- [Task directions]: Take the data below and repeat it exactly.

- [Available data]:
· · · · · · ·

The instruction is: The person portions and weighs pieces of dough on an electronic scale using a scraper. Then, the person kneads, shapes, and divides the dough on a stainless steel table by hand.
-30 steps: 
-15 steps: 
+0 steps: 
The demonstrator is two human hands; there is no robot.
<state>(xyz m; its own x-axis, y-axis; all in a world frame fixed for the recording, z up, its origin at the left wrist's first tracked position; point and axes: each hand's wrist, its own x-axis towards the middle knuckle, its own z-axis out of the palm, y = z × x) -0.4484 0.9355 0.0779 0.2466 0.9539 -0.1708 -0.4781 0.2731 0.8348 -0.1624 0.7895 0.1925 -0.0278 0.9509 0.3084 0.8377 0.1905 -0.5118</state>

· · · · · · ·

- [Task output]:
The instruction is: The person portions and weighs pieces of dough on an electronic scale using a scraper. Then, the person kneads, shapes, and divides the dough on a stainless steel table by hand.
-30 steps: 
-15 steps: 
+0 steps: 
The demonstrator is two human hands; there is no robot.
<state>(xyz m; its own x-axis, y-axis; all in a world frame fixed for the recording, z up, its origin at the left wrist's first tracked position; point and axes: each hand's wrist, its own x-axis towards the middle knuckle, its own z-axis out of the palm, y = z × x) -0.4484 0.9355 0.0779 0.2466 0.9539 -0.1708 -0.4781 0.2731 0.8348 -0.1624 0.7895 0.1925 -0.0278 0.9509 0.3084 0.8377 0.1905 -0.5118</state>

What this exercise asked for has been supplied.